A tribute and reminder on the imperative need to study and internalise the analysis Fanon shared with the oppressed majority of the earth.

It’s the tail end of March 2022, yet the wretched of the earth, the damned of humanity are still here; a social, economic and political anathema writ large at this late hour of history. 

It was the hope that this engineered African misery present at independence will give way to a radiant self determined, developed and in the fullness of time a federated socialist African Nation. But the nobodies caught as it were in the nation state, inaugurated by the National Liberation Struggle are still here, trapped in a thousand many battles with themselves and the world built to keep them in their place. An unforgiving, schizophrenic world whose morbidity racks the body of both state and person in continuous succession — a never-ending necropolitics.

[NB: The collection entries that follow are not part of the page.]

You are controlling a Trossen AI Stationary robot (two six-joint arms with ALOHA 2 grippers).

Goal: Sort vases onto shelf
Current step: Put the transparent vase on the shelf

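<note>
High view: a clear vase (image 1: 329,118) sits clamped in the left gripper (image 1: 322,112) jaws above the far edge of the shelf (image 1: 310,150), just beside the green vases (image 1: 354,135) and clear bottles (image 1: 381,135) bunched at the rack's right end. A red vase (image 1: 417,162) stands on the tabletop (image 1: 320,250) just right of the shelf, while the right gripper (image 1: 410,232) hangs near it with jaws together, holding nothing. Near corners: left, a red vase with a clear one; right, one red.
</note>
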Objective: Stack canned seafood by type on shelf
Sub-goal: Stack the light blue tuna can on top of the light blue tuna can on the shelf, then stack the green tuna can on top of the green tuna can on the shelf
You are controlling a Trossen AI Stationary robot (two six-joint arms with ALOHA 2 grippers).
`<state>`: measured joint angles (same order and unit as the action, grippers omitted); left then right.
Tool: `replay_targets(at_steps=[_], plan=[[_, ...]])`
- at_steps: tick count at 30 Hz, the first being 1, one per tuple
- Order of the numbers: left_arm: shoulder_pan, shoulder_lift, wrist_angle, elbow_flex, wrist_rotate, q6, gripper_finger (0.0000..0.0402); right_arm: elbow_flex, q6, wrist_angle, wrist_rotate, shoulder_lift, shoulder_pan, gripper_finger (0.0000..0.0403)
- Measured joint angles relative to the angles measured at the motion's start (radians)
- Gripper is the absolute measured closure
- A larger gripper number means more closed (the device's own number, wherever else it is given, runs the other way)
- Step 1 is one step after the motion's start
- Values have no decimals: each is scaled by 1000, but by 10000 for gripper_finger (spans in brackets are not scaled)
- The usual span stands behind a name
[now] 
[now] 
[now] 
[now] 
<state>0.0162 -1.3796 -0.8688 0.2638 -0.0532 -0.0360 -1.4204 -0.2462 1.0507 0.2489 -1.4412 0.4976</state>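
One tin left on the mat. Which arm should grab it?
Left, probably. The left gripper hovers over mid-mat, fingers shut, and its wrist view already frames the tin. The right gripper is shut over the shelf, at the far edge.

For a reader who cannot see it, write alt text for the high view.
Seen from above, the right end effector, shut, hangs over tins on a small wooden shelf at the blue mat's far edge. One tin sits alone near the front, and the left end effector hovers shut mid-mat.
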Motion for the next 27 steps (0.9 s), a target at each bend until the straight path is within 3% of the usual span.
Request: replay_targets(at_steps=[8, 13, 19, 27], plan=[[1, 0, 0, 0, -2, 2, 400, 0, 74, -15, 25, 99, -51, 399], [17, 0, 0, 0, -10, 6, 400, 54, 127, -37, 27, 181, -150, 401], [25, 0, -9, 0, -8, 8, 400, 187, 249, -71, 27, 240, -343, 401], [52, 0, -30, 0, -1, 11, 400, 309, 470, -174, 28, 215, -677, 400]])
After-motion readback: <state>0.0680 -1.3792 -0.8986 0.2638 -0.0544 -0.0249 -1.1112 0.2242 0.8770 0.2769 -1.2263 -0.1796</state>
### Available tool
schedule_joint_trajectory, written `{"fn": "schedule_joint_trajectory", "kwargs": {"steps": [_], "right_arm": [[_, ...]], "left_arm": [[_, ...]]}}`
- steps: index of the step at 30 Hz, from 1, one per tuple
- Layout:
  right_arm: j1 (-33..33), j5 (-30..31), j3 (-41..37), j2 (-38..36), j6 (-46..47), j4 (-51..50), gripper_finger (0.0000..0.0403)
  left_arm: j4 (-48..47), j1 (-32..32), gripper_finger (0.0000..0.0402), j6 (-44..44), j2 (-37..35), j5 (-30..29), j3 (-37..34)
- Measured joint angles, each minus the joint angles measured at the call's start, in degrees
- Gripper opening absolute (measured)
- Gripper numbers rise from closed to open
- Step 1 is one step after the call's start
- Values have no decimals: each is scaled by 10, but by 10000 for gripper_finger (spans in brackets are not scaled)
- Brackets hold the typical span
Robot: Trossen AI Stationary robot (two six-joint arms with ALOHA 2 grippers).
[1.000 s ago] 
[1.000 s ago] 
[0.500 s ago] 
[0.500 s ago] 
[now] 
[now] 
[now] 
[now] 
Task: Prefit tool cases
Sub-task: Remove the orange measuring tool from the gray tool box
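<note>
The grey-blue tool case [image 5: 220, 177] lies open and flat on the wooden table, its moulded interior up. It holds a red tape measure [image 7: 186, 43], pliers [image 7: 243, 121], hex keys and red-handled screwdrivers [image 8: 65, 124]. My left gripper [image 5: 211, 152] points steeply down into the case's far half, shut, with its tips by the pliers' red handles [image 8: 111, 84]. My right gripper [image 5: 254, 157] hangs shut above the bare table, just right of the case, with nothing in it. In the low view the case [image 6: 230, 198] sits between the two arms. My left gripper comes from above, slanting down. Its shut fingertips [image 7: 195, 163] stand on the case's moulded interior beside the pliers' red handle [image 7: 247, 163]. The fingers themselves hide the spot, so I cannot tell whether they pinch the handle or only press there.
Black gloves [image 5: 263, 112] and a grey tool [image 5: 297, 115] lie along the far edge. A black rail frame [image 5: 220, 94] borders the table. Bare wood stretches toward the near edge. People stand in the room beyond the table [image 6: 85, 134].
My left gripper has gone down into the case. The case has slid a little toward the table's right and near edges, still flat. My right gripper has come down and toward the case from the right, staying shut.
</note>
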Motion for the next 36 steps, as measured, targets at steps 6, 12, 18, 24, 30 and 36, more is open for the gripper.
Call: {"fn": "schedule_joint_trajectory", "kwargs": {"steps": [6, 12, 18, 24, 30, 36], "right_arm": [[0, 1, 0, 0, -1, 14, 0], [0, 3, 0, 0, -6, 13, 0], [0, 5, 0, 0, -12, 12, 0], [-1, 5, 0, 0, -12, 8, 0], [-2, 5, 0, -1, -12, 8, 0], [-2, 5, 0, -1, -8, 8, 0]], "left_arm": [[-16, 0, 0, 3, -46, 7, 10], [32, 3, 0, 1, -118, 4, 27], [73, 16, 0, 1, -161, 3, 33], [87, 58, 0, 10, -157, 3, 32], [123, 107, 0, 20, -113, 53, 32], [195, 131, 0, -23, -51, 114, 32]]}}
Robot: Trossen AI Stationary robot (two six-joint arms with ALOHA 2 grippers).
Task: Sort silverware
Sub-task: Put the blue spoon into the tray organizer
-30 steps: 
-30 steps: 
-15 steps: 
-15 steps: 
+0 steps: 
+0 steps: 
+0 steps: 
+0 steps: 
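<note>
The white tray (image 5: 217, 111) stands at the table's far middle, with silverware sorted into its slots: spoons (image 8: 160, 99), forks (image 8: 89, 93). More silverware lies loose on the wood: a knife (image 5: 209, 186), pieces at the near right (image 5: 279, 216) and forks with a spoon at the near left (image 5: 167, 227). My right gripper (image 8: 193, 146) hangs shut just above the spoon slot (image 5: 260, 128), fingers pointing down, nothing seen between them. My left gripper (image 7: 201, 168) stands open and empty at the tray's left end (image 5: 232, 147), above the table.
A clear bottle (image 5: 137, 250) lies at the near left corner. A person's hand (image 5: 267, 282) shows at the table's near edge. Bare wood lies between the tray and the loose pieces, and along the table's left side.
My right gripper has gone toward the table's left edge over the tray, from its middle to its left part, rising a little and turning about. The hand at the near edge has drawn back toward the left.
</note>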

Their fate signed, sealed, and packaged for the consumption of the rich and wealthy few of the earth. Buffets, where the flesh, blood and tears of the poor served to a greedy, barbaric, capitalist horde are ever more sumptuous. In this neocolonial dystopia the rich are not ever eaten as per the dream of a revolutionary project taking over the spoils of profit and surplus; instead they are the ones that feast on the carrion of the nobodies in wild abandon. Their feasting, this satiated few, is the stuff of legend and in their belch a recognition of a satisfied bunch of mobsters who rejoice more in their heist as an art form, a birthright even, than any sort of hopeful self reckoning that will make them stop in their track or ever learn to take stock. The proverbial cocktail party list that was supposed to be forcefully changed at the dawn of decolonisation remains the same even as it is inherited and one or few families holds the reins in a vicious circle of privileged bequest.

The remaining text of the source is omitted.